Wednesday, January 24, 2007

Cheney Increasingly on the Defensive

McClatchy reports:
Vice President Dick Cheney, often considered the hidden power behind the White House throne, is increasingly out in the open and on the defensive.

He's scheduled to testify at the perjury trial of his former top aide; congressional Democrats want to probe his role in the White House; and his unprecedented clout may be waning. Once widely considered a source of wisdom and experience in the White House, the vice president has become a frequent target of criticism.

On Wednesday, a testy Cheney sparred with CNN anchor Wolf Blitzer over Iraq and al-Qaida and insisted that Bush administration policies have succeeded in both cases. While he's acknowledged mistakes in Iraq, he bristled when Blitzer suggested that Cheney had lost credibility because of blunders there.

"I just simply don't accept the premise of your question," he said, cutting the interviewer off in mid-sentence. "I just think it's hogwash."

Even some Republican lawmakers have become increasingly vocal about their concerns over Cheney's role in the administration, especially as an aggressive and influential advocate for invading Iraq. He's also been instrumental in White House efforts to expand presidential power and restrict civil liberties in the pursuit of suspected terrorists.

"The president listened too much to the vice president," Sen. John McCain, R-Ariz., told The Politico, a new Capitol Hill publication. McCain, a leading GOP presidential hopeful for 2008, said Bush was "very badly served" by Cheney and former Defense Secretary Donald H. Rumsfeld, who was one of Cheney's closest allies.

Cheney told CNN that McCain is "a good man" with whom he sometimes disagrees.

Democrats have been more scathing.

"The vice president doesn't know what he's talking about," Sen. Joe Biden, D-Del., the chairman of the Senate Foreign Relations Committee, told Fox News last Sunday. "He has yet to be right one single time on Iraq. Name me one single time he's been right. It's about time we stop listening to that ideological rhetoric."
Cheney insisted on CNN Wednesday that "there's been a lot of success" in Iraq, and said that if the Senate passes a non-binding resolution opposing the administration's troop buildup there, "it won't stop us." The biggest threat to victory, he said, is if "we don't have the stomach for the fight."

The vice president also claimed success in weakening al-Qaida, removing the terrorist group's leadership below Osama bin Laden and his deputy, Ayman al-Zawahiri, "several times". "We've had great success against al-Qaida," Cheney said.

Democrats, emboldened by their recent takeover of Congress, say they may hold hearings to probe Cheney's roles in the Iraq war, Bush's expansion of presidential power and the administration's energy policies. Critics, including some former administration officials, have accused Cheney of pressuring intelligence analysts to support the case for war and promoting intelligence from Iraqi exile groups that proved to be bogus.

White House officials say Bush values Cheney's advice as much as ever, but there's little doubt that the vice president has lost some clout. His ally Rumsfeld was recently replaced by Defense Secretary Robert Gates, whose views aren't always in sync with the vice president's.

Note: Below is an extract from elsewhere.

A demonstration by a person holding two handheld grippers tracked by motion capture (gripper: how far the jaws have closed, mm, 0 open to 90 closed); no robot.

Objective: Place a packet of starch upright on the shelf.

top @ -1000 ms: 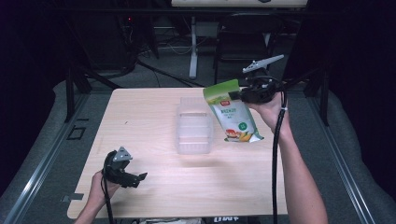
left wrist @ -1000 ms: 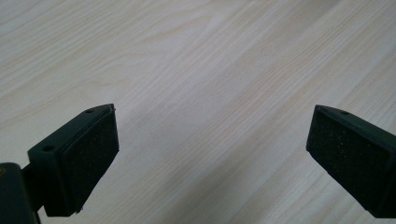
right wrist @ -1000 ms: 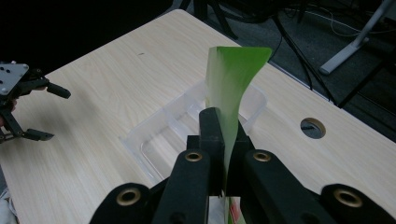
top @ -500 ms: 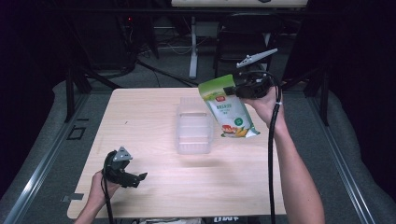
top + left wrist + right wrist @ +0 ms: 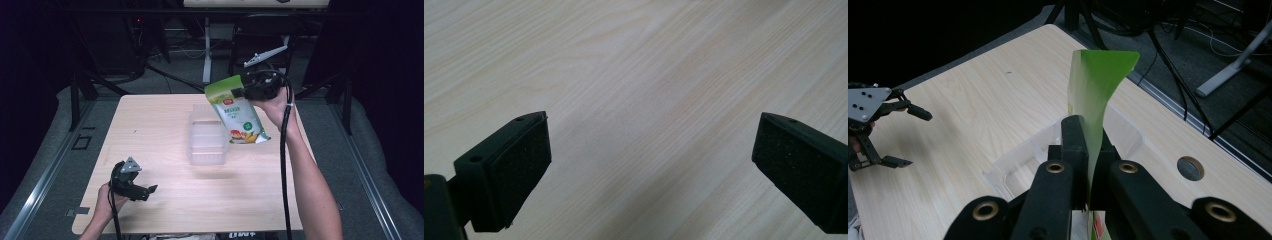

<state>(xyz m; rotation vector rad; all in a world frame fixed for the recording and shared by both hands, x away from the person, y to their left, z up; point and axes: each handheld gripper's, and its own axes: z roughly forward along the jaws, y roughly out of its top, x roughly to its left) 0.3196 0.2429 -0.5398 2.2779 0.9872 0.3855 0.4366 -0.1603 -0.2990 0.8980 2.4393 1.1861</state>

In another step back from Cheney's hard-line approach, the administration announced last week that it had agreed to stop warrantless wiretapping and instead seek court approval for any surveillance. Cheney had insisted that court oversight wasn't necessary.

The vice president could face more difficulty when he's called to testify at the perjury trial of his former chief of staff, I. Lewis "Scooter" Libby. Cheney told CNN that he'd testify "within a matter of weeks."

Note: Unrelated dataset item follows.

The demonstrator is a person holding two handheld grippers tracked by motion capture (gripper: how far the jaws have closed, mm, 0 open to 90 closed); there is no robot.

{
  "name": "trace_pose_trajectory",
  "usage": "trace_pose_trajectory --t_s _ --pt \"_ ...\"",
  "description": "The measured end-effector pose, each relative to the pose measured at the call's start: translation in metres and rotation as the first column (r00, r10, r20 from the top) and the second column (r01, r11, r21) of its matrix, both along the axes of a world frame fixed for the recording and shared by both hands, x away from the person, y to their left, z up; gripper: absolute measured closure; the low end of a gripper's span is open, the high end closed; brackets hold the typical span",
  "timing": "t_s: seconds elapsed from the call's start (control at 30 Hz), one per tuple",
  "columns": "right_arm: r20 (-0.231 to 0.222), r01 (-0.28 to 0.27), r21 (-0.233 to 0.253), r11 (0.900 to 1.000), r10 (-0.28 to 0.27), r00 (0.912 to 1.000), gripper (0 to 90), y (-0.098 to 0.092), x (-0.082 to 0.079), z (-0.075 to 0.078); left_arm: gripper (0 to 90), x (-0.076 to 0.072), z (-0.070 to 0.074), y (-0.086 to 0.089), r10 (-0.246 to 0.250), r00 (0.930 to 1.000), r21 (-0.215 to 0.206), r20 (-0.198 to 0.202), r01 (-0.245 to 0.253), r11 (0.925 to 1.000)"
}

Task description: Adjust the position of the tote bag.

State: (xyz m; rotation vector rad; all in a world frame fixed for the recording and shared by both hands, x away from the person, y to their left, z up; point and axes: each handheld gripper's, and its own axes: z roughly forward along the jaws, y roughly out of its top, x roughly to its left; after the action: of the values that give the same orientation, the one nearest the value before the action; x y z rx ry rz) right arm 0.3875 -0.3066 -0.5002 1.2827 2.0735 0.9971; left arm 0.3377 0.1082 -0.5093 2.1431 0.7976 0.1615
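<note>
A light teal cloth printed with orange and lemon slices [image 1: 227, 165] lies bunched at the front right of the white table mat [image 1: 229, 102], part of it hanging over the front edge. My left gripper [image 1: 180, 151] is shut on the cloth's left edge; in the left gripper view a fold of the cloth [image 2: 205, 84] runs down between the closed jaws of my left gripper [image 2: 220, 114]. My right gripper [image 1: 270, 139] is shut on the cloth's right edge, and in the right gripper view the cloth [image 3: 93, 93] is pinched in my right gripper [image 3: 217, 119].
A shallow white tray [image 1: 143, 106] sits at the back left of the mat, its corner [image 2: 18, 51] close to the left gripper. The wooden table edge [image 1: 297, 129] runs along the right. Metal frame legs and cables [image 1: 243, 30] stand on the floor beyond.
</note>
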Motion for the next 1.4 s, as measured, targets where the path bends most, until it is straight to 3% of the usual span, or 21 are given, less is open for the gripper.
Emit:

The case stems from allegations that White House officials disclosed the identity of former CIA spy Valerie Plame because her husband, former Ambassador Joseph Wilson, had challenged the administration's claim that Saddam Hussein had shopped for uranium in the African country of Niger. That claim also proved to be false.

Prosecutors say that Cheney was determined to counter Wilson's criticism and directed Libby to undermine Wilson's credibility with reporters. Libby is charged with obstruction of justice and lying to a grand jury investigating the Plame affair.

Libby's lawyers say that Cheney felt that his aide was made a White House scapegoat to protect presidential adviser Karl Rove, whom Bush was counting on to direct Republican election strategy. Rove has since acknowledged that he tipped off at least one reporter to Plame's identity.

The vice president told CNN he remains "a strong friend and supporter" of Libby's, but he declined to discuss the case.

"This'll all unfold here in the very near future," he told Fox News recently. "I have strong views on this subject, but I'm not going to talk about it."